Description of the task>
Set down the data again exactly. Pictures are not part of the copy.

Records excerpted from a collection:
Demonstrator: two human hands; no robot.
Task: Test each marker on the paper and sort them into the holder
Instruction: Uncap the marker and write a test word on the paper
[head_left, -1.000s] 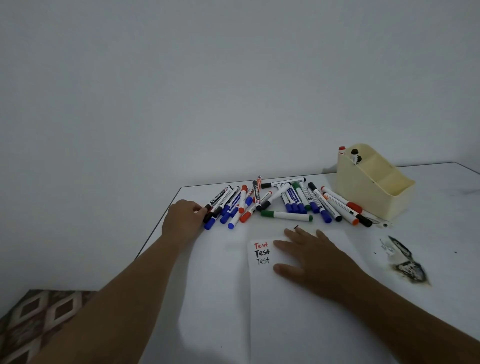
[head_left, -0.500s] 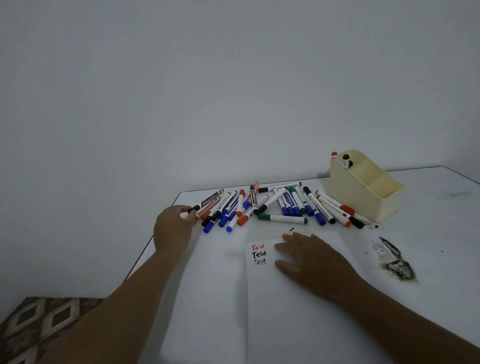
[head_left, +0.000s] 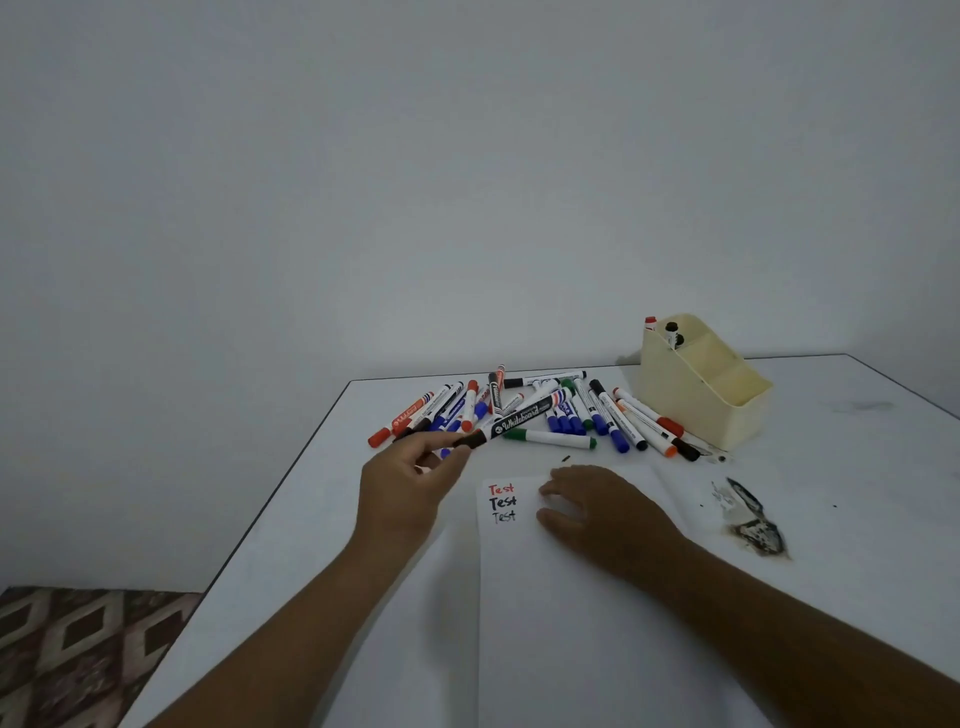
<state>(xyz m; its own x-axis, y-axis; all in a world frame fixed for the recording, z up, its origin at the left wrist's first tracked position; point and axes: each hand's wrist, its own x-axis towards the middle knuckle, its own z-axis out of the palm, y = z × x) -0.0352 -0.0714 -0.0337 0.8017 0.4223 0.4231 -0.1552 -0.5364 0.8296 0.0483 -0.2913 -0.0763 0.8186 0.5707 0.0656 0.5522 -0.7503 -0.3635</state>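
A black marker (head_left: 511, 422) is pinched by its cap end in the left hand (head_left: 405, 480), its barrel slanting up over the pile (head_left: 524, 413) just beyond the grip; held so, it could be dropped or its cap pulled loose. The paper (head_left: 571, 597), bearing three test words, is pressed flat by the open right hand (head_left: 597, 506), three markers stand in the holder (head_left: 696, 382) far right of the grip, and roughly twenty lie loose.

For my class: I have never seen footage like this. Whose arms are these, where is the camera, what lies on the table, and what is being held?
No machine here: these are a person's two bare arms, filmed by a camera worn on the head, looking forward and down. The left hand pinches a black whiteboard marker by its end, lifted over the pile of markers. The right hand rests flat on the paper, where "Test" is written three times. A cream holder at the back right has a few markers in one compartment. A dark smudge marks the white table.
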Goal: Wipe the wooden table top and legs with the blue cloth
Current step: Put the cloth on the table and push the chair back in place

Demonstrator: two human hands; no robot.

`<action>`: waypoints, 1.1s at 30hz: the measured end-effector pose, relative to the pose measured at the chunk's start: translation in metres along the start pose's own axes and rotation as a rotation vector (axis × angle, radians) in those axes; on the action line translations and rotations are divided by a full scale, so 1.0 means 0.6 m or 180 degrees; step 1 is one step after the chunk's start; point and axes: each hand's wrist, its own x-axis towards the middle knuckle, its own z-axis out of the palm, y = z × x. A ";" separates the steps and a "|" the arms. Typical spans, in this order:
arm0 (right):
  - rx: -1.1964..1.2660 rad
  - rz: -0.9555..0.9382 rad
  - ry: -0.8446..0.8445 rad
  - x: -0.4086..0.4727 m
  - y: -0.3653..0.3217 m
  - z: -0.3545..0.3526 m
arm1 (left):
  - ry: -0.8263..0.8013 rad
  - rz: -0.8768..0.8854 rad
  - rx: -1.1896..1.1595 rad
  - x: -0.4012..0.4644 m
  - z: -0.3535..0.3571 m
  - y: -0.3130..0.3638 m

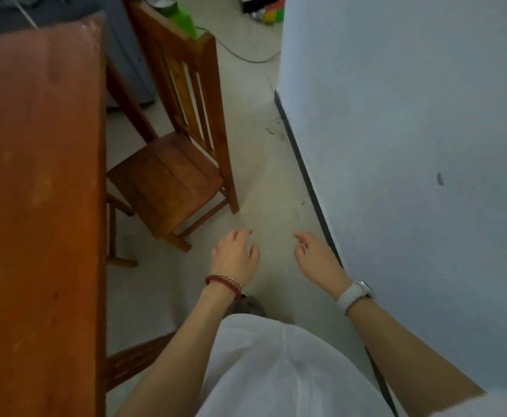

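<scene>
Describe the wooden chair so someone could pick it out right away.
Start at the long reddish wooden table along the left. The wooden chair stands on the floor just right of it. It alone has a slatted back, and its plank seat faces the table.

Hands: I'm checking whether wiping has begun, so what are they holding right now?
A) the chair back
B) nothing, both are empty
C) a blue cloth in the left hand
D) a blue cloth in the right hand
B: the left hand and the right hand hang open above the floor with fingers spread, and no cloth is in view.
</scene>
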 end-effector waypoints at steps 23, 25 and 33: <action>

Expected answer>
Demonstrator: two human hands; no robot.
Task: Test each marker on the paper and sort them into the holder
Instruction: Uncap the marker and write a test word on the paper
[head_left, -1.000s] 
[head_left, -0.500s] 
[head_left, +0.000s] 
<state>(xyz m; its own x-axis, y-axis; all in a world frame fixed for the recording, z up, its origin at the left wrist's first tracked position; point and axes: each hand's wrist, its own x-axis towards the middle knuckle, its own z-axis out of the palm, y = z × x) -0.0352 -0.0714 -0.0337 0.8017 0.4223 0.4231 -0.1552 -0.5364 0.8296 0.0483 -0.2913 -0.0763 0.8186 0.5707 0.0656 0.5522 -0.7503 -0.3635</state>
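A black marker (head_left: 511, 422) is pinched by its cap end in the left hand (head_left: 405, 480), its barrel slanting up over the pile (head_left: 524, 413) just beyond the grip; held so, it could be dropped or its cap pulled loose. The paper (head_left: 571, 597), bearing three test words, is pressed flat by the open right hand (head_left: 597, 506), three markers stand in the holder (head_left: 696, 382) far right of the grip, and roughly twenty lie loose.

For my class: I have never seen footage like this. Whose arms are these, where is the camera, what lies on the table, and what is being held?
No machine here: these are a person's two bare arms, filmed by a camera worn on the head, looking forward and down. The left hand pinches a black whiteboard marker by its end, lifted over the pile of markers. The right hand rests flat on the paper, where "Test" is written three times. A cream holder at the back right has a few markers in one compartment. A dark smudge marks the white table.
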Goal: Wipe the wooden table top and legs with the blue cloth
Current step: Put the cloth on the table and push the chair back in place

Demonstrator: two human hands; no robot.

`<action>`: waypoints, 1.1s at 30hz: the measured end-effector pose, relative to the pose measured at the chunk's start: translation in metres along the start pose's own axes and rotation as a rotation vector (axis × angle, radians) in those axes; on the action line translations and rotations are divided by a full scale, so 1.0 means 0.6 m or 180 degrees; step 1 is one step after the chunk's start; point and axes: each hand's wrist, its own x-axis towards the middle knuckle, its own z-axis out of the palm, y = z × x. A ";" separates the steps and a "|" the arms. Typical spans, in this order:
arm0 (right):
  - rx: -1.1964..1.2660 rad
  - rz: -0.9555..0.9382 rad
  - ry: -0.8446..0.8445 rad
  - x: -0.4086..0.4727 m
  - y: -0.3653..0.3217 m
  - z: -0.3545..0.3526 m
arm1 (left):
  - ry: -0.8263..0.8013 rad
  - rz: -0.8768..0.8854 rad
  - rx: -1.1896..1.1595 rad
  - x: -0.4012..0.4644 m
  - z: -0.3535..0.3571 m
  - y: -0.3130..0.3638 m


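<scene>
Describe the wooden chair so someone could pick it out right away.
Start at the long reddish wooden table along the left. The wooden chair stands on the floor just right of it. It alone has a slatted back, and its plank seat faces the table.

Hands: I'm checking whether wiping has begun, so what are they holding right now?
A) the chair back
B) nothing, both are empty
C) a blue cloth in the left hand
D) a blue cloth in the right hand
B: the left hand and the right hand hang open above the floor with fingers spread, and no cloth is in view.
</scene>
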 end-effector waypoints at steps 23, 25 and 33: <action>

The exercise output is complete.